- WHAT IS REQUIRED
Beginning with the line that contains "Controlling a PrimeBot" and ending with the line that contains "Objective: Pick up", reproduce the lines of the entries below exactly, omitting pictures.

- INFORMATION SUPPLIED
· · · ·
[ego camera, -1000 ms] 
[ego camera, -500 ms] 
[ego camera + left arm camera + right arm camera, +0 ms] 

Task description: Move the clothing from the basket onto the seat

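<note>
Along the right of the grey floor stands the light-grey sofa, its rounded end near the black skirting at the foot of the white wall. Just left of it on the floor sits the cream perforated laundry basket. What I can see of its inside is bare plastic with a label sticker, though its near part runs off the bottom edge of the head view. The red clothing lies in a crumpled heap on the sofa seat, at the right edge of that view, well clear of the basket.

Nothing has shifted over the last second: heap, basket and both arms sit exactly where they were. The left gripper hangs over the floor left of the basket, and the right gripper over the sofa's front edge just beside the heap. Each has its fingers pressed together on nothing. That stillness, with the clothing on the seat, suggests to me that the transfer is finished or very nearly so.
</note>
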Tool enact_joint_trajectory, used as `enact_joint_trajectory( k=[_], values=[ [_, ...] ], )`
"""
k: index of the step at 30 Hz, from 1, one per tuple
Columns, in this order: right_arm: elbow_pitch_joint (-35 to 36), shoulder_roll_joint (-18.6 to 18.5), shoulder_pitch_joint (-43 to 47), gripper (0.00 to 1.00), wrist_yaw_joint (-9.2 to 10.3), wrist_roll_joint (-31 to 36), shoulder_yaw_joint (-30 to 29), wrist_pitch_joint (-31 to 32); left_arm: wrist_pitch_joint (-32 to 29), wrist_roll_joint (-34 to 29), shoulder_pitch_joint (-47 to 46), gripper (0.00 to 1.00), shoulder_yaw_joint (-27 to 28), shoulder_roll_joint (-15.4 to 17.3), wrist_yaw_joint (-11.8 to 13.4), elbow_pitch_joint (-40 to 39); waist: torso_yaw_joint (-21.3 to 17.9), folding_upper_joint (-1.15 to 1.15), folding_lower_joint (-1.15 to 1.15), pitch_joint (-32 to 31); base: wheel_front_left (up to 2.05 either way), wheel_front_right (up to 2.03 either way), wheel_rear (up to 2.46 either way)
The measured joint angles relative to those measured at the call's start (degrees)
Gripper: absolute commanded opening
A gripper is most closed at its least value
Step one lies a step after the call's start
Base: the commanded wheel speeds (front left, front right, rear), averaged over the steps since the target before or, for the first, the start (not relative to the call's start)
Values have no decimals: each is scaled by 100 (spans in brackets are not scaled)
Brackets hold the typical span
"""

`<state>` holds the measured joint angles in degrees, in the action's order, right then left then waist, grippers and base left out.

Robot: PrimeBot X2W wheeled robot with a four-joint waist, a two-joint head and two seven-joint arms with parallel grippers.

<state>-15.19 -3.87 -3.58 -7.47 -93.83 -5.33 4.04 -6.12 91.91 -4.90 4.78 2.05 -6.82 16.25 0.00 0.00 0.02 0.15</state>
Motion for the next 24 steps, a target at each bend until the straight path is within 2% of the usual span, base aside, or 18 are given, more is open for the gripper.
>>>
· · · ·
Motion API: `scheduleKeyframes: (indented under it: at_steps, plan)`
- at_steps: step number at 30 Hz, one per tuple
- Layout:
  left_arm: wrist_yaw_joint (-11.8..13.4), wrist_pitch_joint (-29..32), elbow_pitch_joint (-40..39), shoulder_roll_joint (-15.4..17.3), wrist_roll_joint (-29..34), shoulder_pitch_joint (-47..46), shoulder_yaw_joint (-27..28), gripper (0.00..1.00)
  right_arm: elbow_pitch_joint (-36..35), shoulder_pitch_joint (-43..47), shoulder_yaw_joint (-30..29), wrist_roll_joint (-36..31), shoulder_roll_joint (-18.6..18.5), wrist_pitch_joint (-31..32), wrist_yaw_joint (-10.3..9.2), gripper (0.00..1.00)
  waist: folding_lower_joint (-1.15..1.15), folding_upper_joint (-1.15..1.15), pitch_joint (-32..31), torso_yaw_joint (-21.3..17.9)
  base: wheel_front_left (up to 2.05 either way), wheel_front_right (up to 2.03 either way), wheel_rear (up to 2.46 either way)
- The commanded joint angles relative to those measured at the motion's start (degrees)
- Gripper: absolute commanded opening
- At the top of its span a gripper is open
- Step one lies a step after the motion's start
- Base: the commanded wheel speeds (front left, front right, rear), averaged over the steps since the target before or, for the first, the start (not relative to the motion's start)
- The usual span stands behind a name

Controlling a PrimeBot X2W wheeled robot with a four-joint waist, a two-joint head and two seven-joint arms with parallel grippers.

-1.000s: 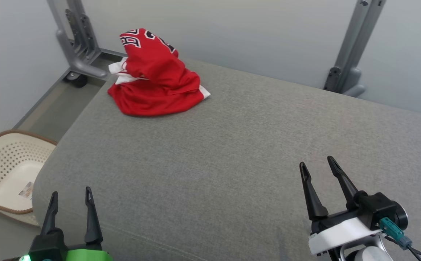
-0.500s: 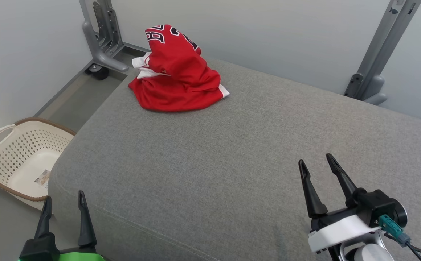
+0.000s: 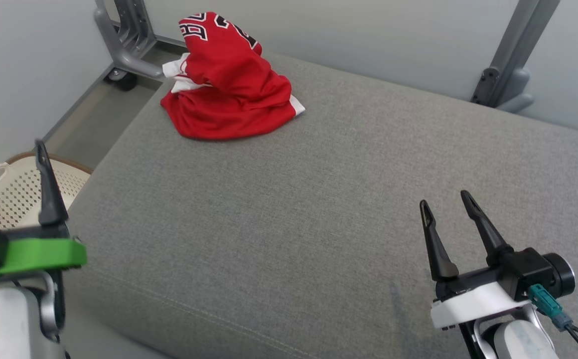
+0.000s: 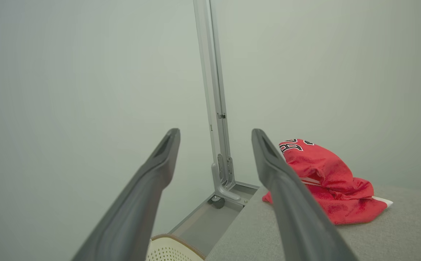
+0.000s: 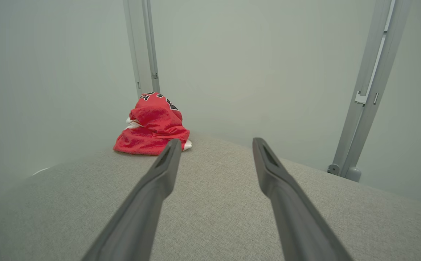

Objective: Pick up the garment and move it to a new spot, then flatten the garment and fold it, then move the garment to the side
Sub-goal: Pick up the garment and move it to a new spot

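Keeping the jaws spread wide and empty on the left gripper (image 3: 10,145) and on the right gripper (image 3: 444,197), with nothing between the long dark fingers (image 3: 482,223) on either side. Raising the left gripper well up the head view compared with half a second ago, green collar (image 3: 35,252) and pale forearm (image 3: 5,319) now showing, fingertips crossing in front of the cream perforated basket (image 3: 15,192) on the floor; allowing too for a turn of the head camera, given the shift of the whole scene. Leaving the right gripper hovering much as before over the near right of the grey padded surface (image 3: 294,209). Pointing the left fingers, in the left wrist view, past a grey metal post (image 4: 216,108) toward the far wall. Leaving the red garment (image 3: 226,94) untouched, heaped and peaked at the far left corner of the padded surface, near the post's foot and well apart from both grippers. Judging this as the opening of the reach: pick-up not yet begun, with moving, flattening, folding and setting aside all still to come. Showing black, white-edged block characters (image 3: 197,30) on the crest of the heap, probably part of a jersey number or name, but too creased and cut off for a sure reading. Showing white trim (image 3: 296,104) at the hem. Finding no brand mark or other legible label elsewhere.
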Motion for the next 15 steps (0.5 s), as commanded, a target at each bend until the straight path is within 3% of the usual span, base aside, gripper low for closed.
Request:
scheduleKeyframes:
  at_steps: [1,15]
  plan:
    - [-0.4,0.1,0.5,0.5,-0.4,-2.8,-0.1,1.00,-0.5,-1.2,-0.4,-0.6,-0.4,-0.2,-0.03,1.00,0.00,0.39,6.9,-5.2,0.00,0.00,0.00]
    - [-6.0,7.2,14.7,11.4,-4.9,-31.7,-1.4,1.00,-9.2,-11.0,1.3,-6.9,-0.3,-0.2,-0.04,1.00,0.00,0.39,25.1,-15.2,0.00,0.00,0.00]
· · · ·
- SOLUTION TO THIS PROBLEM
Controlling a PrimeBot X2W wheeled robot with a four-joint waist, a two-joint head and two seven-joint arms with parallel grippers.

-1.000s: 
-0.500s: 
+0.000s: 
+0.000s: 
+0.000s: 

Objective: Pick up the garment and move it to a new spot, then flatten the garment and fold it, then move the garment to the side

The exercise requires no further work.